* **Source data**:
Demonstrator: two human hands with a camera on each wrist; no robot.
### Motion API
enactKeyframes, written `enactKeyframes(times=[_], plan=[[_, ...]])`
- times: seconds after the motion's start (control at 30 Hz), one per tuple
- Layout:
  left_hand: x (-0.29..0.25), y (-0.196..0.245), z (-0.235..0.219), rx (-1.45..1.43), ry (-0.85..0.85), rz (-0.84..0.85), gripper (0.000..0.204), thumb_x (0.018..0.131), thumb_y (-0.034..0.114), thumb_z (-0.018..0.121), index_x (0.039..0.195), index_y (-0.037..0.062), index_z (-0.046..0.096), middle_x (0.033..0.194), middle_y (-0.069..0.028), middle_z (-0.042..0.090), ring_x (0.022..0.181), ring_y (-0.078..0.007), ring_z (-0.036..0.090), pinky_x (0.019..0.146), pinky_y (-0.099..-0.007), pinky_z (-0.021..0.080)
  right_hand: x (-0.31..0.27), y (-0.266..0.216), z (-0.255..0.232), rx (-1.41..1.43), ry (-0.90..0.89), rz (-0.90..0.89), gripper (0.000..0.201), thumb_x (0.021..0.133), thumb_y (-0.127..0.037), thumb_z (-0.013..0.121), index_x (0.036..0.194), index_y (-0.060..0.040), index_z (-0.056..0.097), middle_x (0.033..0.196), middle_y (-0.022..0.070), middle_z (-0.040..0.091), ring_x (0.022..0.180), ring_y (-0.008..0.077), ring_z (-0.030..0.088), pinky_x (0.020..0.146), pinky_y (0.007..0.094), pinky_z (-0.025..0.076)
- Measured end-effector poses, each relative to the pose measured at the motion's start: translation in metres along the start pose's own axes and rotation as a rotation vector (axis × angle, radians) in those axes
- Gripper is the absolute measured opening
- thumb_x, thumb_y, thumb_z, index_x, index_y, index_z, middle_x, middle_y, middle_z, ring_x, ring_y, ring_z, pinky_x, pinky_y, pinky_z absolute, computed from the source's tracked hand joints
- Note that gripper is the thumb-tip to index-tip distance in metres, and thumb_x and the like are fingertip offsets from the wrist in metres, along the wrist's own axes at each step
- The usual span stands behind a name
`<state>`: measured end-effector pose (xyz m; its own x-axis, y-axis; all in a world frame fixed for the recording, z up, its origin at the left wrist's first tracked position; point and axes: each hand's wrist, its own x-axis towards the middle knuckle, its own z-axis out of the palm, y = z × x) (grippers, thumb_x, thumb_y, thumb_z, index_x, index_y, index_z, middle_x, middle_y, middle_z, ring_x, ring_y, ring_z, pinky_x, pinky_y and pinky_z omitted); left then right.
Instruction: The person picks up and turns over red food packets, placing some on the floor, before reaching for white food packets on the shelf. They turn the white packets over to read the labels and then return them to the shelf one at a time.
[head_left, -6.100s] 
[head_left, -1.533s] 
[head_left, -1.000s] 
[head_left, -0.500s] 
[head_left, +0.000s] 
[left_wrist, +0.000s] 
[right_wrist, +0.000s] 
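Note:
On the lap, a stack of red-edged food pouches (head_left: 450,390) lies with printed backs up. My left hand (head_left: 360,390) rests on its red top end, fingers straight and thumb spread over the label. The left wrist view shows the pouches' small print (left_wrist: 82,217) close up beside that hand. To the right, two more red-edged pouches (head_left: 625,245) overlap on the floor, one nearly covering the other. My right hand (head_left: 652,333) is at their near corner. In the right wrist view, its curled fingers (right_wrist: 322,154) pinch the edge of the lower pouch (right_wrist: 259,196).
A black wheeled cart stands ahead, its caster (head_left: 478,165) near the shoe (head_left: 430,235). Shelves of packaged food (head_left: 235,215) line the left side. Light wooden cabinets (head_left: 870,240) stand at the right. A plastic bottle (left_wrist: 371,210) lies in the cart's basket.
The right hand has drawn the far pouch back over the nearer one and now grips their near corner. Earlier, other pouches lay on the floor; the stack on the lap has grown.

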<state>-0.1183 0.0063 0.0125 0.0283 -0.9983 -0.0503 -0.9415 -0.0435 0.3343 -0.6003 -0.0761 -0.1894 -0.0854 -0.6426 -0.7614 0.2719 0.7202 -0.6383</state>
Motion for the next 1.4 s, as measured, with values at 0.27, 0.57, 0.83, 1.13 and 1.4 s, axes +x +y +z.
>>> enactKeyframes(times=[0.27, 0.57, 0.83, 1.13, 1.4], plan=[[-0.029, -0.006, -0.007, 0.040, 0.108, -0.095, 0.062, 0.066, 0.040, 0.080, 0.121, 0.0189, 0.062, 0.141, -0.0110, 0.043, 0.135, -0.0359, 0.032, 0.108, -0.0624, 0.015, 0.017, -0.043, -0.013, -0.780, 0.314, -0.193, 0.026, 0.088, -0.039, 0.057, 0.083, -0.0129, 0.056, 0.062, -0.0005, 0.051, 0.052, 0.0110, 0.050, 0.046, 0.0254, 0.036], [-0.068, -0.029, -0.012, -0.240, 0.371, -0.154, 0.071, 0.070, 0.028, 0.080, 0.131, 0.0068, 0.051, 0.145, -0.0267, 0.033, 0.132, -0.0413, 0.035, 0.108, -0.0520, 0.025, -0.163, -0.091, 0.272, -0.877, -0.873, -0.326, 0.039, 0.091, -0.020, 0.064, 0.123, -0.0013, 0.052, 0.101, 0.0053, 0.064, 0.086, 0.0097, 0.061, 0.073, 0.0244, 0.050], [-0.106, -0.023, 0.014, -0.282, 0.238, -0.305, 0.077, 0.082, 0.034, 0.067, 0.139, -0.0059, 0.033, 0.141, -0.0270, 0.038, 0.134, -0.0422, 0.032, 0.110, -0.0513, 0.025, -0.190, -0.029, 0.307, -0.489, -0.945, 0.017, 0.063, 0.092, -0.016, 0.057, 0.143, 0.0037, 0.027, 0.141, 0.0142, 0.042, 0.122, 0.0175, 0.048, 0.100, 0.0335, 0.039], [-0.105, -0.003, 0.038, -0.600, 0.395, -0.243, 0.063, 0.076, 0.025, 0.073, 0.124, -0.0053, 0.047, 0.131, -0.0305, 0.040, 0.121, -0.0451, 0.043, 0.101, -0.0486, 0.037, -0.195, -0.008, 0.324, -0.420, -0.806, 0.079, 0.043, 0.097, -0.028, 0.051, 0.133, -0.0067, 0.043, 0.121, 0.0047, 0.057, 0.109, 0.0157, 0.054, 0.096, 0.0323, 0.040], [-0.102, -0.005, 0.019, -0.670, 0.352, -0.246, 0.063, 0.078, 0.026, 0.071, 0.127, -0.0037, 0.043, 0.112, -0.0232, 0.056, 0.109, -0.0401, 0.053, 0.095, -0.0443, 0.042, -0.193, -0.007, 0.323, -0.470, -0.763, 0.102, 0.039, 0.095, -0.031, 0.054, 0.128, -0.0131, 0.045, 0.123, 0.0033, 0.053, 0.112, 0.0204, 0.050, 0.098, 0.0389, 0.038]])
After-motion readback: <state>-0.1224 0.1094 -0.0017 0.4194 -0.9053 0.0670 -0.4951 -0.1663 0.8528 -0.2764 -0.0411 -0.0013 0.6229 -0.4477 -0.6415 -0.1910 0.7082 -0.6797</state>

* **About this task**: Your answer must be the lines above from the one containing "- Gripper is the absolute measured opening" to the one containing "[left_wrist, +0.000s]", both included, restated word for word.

* **Your solution**:
- Gripper is the absolute measured opening
- thumb_x, thumb_y, thumb_z, index_x, index_y, index_z, middle_x, middle_y, middle_z, ring_x, ring_y, ring_z, pinky_x, pinky_y, pinky_z absolute, computed from the source's tracked hand joints
- Note that gripper is the thumb-tip to index-tip distance in metres, and thumb_x and the like are fingertip offsets from the wrist in metres, along the wrist's own axes at each step
- The usual span stands behind a name
`<state>`: measured end-effector pose (xyz m; its own x-axis, y-axis; all in a world frame fixed for the recording, z up, its origin at the left wrist's first tracked position; point and axes: each hand's wrist, its own x-axis towards the middle knuckle, its own z-axis out of the palm, y = z × x) (grippers, thumb_x, thumb_y, thumb_z, index_x, index_y, index_z, middle_x, middle_y, middle_z, ring_x, ring_y, ring_z, pinky_x, pinky_y and pinky_z omitted); left then right.
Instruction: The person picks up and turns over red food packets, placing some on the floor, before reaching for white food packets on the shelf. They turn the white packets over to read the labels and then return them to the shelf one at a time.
[head_left, -6.100s] 
[head_left, -1.533s] 
[head_left, -1.000s] 
[head_left, -0.500s] 
[head_left, +0.000s] 
[left_wrist, +0.000s] 

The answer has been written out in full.